How do you fuck a movie starring two great actors up? Rehashing “Training Day” is one way. No story is another. Lack of character focus is yet another. Bur let’s tackle it one by one. “Harsh Times” has the potential to be a very good film, simply because its theme is relevant. “Harsh Times” is about an ex-soldier thrown into the real world, and the problem is he’s hardly mentally capable of living among normal human beings. But that theme is hard to find. What we do get are slight highlights of this theme peppered on a rambling melodrama. The two characters talk, and joke, and talk, and joke, and bullshit, and zero progress is made in terms of development or story. The narrative is dropped in favor of a series of events that take place before us leading to a bloody finale, and the entire time I sat awaiting the finale. Truthfully, I didn’t care where any of it was going, and I wasn’t going to sit very much longer to find out.

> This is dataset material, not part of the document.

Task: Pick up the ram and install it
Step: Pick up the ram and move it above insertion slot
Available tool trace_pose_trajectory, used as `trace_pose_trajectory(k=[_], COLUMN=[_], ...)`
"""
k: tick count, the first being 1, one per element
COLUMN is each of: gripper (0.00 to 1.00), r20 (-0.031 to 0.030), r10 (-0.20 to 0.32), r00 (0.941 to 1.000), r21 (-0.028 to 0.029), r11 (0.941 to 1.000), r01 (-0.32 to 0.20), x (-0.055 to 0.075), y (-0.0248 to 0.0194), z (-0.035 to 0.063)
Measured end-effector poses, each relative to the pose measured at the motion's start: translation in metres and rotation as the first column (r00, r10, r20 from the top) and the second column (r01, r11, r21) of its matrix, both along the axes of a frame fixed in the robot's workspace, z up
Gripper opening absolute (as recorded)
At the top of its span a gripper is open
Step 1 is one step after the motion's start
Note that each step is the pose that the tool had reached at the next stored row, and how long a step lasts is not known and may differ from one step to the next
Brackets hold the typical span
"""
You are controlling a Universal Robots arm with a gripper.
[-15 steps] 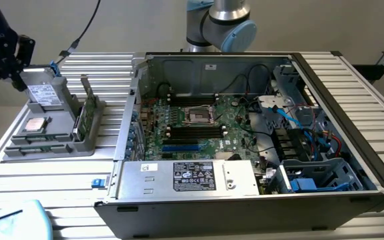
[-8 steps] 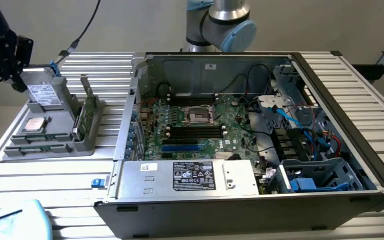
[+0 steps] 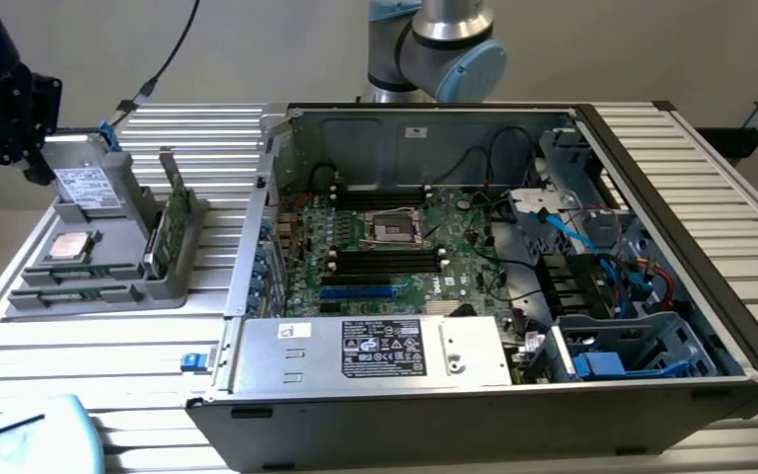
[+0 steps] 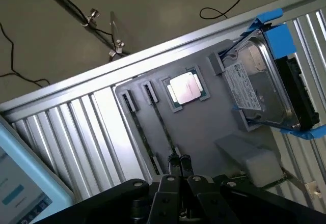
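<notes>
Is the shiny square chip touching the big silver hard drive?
Apart. The wrist view shows bare gray tray between the processor chip and the hard drive.

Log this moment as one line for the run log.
end effector: over tray, nearest ram | ram: in tray slot, not lifted | computer case: open
</notes>
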State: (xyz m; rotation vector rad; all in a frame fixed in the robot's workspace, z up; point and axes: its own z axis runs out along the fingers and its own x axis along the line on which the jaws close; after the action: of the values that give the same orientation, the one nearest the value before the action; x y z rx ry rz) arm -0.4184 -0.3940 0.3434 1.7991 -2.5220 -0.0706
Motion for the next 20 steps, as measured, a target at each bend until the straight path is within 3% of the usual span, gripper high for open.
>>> trace_pose_trajectory(k=[5, 10, 16, 20], gripper=[0.1, 0.1, 0.1, 0.12], r20=[0.0, 0.0, -0.0004, -0.0011], r10=[0.09, 0.179, 0.285, 0.355], r00=[0.996, 0.9838, 0.9584, 0.9347], r21=[0.0, 0.0, 0.0001, 0.0003], r11=[0.996, 0.9838, 0.9584, 0.9347], r01=[-0.09, -0.179, -0.285, -0.355], x=[0.0, 0.0, 0.0, 0.0], y=[0.0, 0.0, 0.0, 0.0], z=[-0.0014, -0.0023, -0.0033, -0.0038])
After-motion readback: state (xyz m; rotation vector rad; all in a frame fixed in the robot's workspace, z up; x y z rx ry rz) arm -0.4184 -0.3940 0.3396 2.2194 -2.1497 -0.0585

“Harsh Times” just feels completely rehashed, and pointless. It’s a concept without the story, and a hook without a delivery. Is it a coincidence this was penned by the same man who wrote “Dark Blue” and “Training Day”? Meanwhile, the dialogue, while all over the map, is nothing short of mind-numbing. Though the writer tries anxiously to genuinely portray these two men with their own language, within the slang and diatribes, they never actually say anything.  

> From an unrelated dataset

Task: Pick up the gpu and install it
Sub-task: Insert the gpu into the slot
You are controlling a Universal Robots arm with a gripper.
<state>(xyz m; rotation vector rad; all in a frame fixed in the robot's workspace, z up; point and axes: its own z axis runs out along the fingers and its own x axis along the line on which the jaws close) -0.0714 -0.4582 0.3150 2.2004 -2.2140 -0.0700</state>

“Harsh Times” meanders, and rambles, and drifts off into insanely ridiculous sub-plots, from Eva Longoria as a put upon wife, right down to a drug deal that goes nowhere quickly. “Harsh Times” thinks it depicts life in the ghettos as these two run around in it, but it just doesn’t have a tolerable delivery, and the relevant theme of a mentally unstable soldier wreaking havoc in the mundane world is lost. All of this is capped off with a truly abrupt and cheesy climax that displays Bale’s true talent for acting, but not the writer’s talent for closing a story.

Two of my favorite actors of the modern era save what is otherwise a rehashed, pointless, and rambling little drama thriller that really never knows where it’s going. It’d like to think it’s a mysterious piece, but I really didn’t care about it enough to be on edge.